I looked at this briefly. It looks like an issue where something is expecting a NUL-terminated C string, but the data contains an embedded NUL. Scanning through the fbm code, I saw only operation that allowed embedded NULs.

--
Karl Williamson

The RT System itself - Status changed from 'new' to 'open'

From @demerphq

On 7 February 2018 at 22​:35, Karl Williamson via RT
<perlbug-followup@​perl.org> wrote​:

I looked at this briefly. It looks like an issue where something is expecting a NUL-terminated C string, but the data contains an embedded NUL. Scanning through the fbm code, I saw only operation that allowed embedded NULs.
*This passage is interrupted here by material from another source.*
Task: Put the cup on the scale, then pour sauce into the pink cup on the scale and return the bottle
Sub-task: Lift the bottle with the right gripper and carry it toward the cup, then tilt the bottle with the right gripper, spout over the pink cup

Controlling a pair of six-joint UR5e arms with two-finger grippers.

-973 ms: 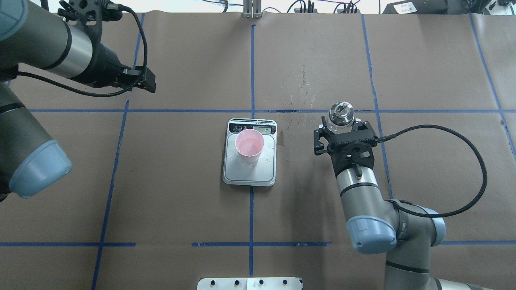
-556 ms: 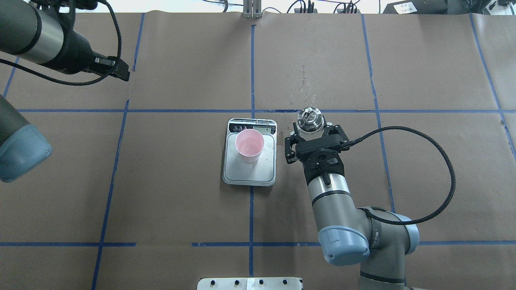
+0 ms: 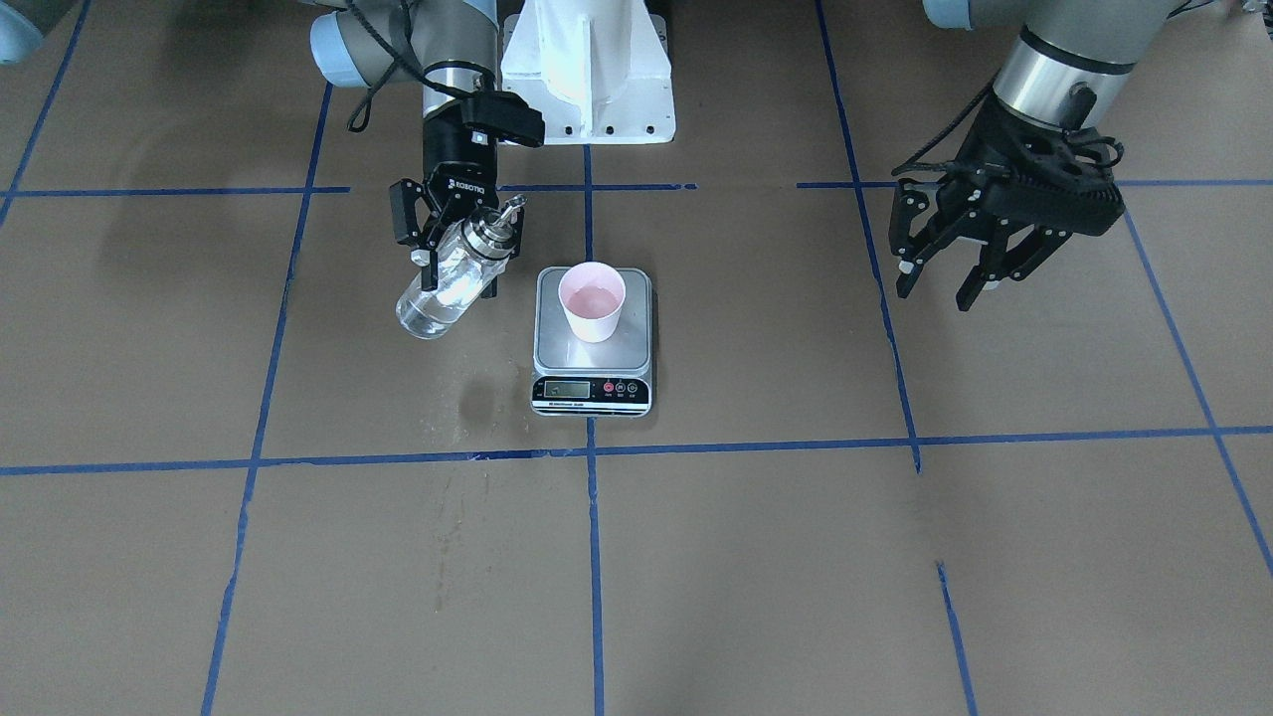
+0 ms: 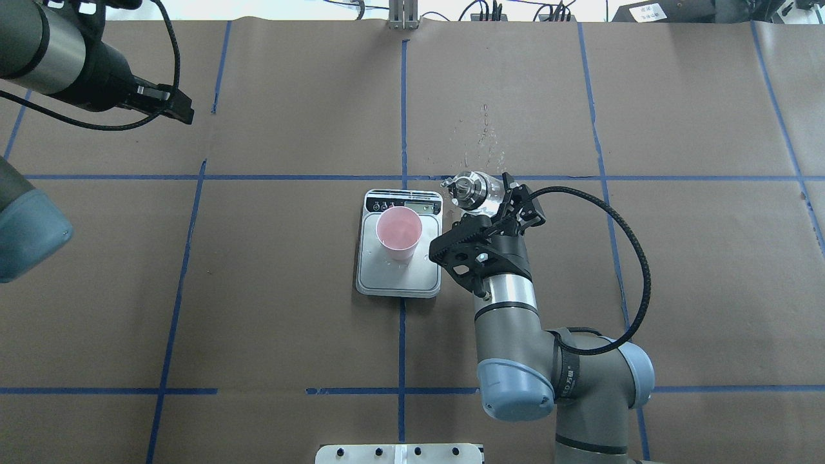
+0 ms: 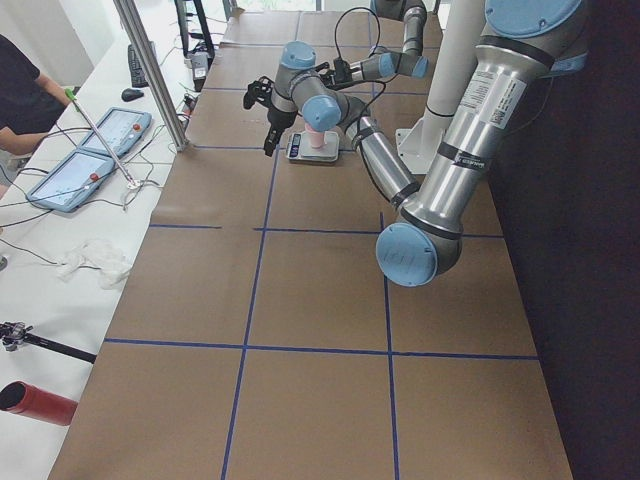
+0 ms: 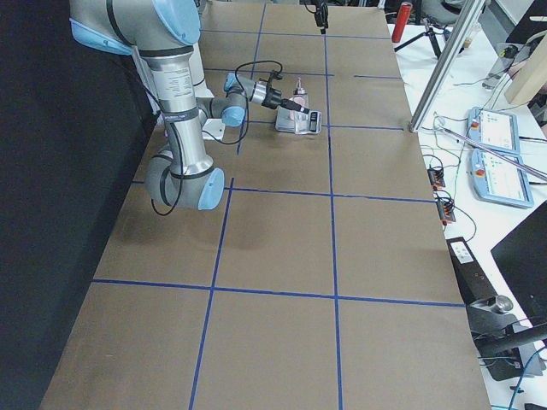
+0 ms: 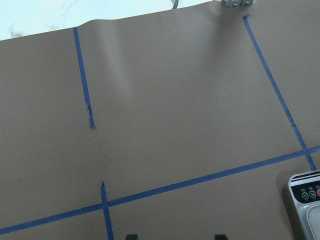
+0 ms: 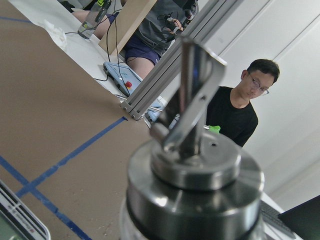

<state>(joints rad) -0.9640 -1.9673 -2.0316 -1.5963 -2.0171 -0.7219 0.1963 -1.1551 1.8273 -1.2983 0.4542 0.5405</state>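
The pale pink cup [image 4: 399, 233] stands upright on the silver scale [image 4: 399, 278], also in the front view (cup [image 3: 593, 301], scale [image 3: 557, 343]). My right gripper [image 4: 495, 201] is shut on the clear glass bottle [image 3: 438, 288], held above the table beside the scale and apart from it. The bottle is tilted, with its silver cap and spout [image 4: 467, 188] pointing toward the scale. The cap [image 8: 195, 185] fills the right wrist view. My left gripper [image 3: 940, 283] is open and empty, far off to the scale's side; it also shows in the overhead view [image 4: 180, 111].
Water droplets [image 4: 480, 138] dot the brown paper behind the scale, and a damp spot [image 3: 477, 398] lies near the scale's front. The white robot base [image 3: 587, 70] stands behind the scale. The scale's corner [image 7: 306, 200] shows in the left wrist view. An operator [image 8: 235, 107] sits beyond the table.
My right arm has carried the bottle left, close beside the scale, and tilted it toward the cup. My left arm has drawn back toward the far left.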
Run it with -Mre=Debug,ALL
...
Matching REx "^000?\0000" against "0%x{1000000}"
UTF-8 string...
Intuit​: trying to determine minimum start position...
  substrs[0]​: min=0 max=0 end shift=2 useful=100 utf8=1 [PVMG("00"\0)
[UTF8 "00"]]
  substrs[1]​: min=2 max=3 end shift=0 useful=100 utf8=1
[PVMG("\0000"\0) [UTF8 "\x{0}0"]]
  substrs[2]​: min=2 max=3 end shift=0 useful=100 utf8=1
[PVMG("\0000"\0) [UTF8 "\x{0}0"]]
  At restart​: rx_origin=0 Check offset min​: 2 Start shift​: 2 End shift
0 Real end Shift​: 0
[assert goes here]

The string is only two characters long, and the string we are looking
for "\x{0}0" has to be found at position 2 or later.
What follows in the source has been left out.